Activity
Your answer must be the lines from the one holding "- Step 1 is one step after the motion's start" through the final line of the entries below, copied exactly, with no pictures.

===== Exercise inputs =====

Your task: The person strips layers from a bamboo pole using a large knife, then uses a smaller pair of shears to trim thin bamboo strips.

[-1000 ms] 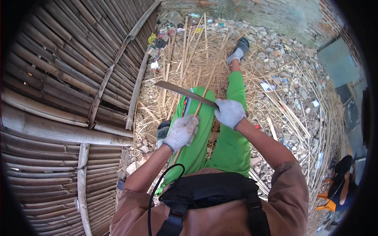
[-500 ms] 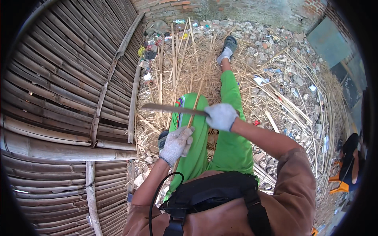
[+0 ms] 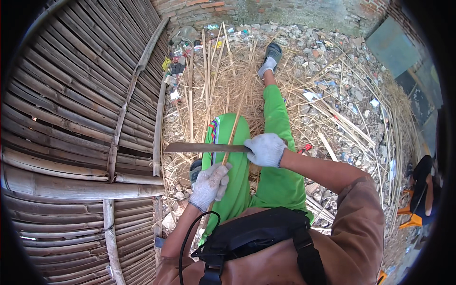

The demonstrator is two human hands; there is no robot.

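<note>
My left hand (image 3: 209,185), in a white work glove with brownish smudges, is closed round a thin bamboo strip (image 3: 232,135). The strip slants up and away over my bent left knee. In my gloved right hand (image 3: 267,150) is a machete (image 3: 199,147) with a long, flat, dull brown blade. Its blade points left and lies across the strip, just beyond my left fingers. The machete's handle is hidden inside my right fist. The strip's near end passes under my left hand, toward my lap.
Pale shavings (image 3: 242,90) and loose bamboo strips (image 3: 206,71) cover the rubble ground around my outstretched right leg. A slatted bamboo wall (image 3: 71,90) stands close on the left, a brick wall (image 3: 266,12) at the far side. Someone sits on an orange chair (image 3: 412,220) at right.
My right hand and the machete have moved nearer to me along the strip, toward my left hand. My left hand has shifted slightly nearer, still holding the strip.
</note>
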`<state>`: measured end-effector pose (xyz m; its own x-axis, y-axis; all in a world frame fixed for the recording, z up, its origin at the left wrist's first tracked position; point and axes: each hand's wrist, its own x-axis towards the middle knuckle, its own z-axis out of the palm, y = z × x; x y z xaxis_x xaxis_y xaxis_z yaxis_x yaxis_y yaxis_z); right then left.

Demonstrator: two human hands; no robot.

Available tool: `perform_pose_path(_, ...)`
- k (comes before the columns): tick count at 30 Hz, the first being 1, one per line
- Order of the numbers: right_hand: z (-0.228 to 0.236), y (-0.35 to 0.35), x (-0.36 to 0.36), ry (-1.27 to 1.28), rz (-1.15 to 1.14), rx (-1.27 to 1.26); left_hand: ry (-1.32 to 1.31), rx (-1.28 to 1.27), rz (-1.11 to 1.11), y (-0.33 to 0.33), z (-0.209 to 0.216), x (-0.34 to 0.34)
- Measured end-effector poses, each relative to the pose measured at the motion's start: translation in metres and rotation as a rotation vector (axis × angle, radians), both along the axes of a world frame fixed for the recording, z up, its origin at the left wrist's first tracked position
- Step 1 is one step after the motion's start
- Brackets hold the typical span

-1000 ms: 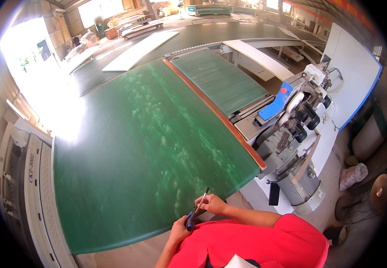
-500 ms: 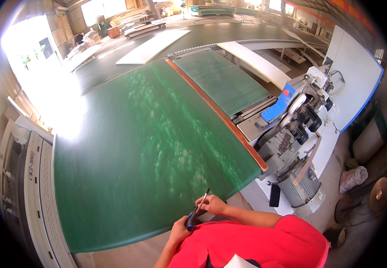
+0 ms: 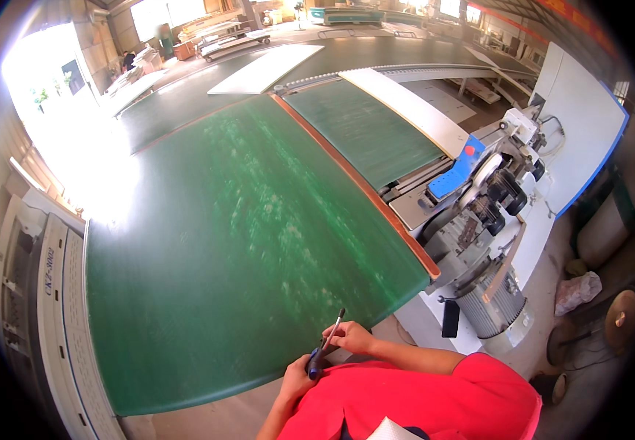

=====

Written reply
- Step 1 is one step after the motion's start
- Brackets hold the typical span

-1000 ms: 
-500 ms: 
+0 ms: 

No additional answer is needed here.